Information supplied ▸
"""
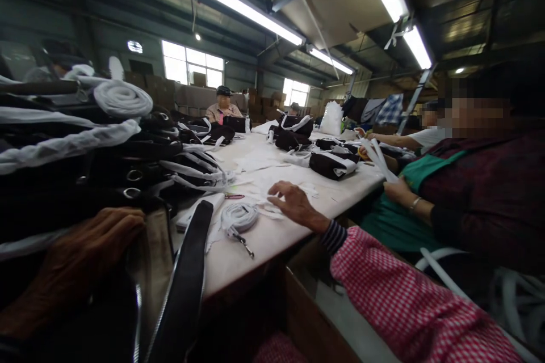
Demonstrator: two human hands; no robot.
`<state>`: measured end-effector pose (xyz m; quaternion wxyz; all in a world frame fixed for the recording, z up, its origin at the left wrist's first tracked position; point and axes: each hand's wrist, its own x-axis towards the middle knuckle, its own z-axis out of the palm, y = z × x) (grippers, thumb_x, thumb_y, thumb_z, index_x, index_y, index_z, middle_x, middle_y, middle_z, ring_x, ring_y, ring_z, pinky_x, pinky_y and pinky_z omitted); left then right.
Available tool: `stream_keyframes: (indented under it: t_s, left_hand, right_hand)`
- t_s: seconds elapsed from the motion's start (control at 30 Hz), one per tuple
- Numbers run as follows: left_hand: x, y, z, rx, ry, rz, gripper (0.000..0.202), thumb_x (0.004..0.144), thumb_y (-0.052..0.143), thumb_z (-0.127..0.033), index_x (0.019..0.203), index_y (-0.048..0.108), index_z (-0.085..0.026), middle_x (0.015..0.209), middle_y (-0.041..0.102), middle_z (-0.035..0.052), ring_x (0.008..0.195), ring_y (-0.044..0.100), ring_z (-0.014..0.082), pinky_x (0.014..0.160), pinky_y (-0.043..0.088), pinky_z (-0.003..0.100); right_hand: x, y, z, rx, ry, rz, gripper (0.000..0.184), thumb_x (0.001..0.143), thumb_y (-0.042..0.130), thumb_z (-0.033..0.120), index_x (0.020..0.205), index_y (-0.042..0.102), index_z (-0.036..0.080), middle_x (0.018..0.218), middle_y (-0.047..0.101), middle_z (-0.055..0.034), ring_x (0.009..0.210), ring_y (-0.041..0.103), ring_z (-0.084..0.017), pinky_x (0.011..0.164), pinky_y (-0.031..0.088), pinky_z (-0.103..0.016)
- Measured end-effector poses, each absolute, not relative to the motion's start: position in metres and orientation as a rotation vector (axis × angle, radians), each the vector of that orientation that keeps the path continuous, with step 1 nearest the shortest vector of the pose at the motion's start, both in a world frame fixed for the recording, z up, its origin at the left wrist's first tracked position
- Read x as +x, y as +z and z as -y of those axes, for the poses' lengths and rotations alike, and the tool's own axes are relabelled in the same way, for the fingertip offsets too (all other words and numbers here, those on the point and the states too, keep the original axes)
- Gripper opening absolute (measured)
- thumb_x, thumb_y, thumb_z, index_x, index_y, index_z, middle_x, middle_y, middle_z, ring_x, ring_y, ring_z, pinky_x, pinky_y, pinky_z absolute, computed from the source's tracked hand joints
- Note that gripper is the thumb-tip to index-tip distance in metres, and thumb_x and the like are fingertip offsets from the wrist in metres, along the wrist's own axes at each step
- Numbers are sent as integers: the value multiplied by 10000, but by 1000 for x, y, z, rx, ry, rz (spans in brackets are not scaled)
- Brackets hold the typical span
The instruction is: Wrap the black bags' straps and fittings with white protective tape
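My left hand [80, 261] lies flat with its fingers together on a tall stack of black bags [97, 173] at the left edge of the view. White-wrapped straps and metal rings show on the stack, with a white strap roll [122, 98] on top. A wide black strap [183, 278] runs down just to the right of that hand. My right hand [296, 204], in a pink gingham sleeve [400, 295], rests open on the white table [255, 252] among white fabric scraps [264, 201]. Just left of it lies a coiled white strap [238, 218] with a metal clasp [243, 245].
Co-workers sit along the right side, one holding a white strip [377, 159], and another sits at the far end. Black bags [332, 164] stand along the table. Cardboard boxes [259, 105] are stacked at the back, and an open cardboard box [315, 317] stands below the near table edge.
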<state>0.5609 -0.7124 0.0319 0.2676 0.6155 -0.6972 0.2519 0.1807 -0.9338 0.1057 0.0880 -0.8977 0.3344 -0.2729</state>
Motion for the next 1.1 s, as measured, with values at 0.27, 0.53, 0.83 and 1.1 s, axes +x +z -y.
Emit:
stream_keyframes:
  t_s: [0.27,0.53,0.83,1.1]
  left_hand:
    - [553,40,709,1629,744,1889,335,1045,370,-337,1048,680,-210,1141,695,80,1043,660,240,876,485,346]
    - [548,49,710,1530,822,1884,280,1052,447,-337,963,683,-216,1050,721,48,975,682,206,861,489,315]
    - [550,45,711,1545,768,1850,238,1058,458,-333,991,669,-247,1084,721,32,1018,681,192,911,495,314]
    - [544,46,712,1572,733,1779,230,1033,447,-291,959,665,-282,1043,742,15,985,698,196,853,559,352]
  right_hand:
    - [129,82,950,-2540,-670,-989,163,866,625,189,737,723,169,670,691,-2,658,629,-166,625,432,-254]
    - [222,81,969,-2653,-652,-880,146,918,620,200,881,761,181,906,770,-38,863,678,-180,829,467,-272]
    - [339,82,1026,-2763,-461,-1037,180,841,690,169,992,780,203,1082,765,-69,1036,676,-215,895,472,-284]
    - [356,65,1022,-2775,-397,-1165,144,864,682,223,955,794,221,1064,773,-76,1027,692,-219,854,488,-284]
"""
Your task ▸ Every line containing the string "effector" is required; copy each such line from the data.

Your response ▸
`<state>`: measured end-effector pose (xyz m; quaternion wxyz; all in a world frame fixed for the recording, z up, its origin at the left wrist's first tracked position; point and axes: each hand's wrist, its own x-axis towards the middle knuckle, its own z-axis out of the palm, y = z × x) (grippers, thumb_x, thumb_y, thumb_z, index_x, index_y, index_z, middle_x, middle_y, middle_z, ring_x, ring_y, ring_z, pinky_x, pinky_y and pinky_z omitted); left then right.
- Measured end-effector poses, each absolute, not relative to the motion's start: position in metres and orientation as a rotation vector (axis × angle, radians), each the vector of that orientation that keeps the path continuous, with step 1 nearest the shortest vector of the pose at the motion's start, both in a world frame fixed for the recording, z up, its origin at the left wrist's first tracked position

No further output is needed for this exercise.